ABOUT THIS EXERCISE
Two lines below mark the span: the one containing "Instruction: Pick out" and the one containing "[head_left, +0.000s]". Set down both, plus every line between, exactly as they stand, and nothing else.
□ □ □ □ □ □ □
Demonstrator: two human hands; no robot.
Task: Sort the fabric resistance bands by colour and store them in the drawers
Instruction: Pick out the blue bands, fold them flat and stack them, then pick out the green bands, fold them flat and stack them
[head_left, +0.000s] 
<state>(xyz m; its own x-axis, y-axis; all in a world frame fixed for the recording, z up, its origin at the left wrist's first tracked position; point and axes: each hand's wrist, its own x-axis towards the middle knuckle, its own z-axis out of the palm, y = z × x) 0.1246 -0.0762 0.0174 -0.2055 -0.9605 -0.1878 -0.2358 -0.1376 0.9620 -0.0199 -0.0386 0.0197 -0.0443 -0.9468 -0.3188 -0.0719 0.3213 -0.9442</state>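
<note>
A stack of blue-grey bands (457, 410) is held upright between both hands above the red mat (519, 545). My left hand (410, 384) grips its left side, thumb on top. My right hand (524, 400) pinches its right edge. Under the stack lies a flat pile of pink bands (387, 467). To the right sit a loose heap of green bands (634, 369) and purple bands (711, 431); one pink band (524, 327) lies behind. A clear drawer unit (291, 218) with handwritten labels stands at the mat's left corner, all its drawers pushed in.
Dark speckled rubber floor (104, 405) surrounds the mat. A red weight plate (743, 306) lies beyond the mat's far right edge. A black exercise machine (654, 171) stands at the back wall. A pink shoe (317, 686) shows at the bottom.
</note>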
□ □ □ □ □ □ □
SOLVED PROBLEM
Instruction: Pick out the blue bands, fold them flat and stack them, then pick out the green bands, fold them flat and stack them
[head_left, +0.000s] 

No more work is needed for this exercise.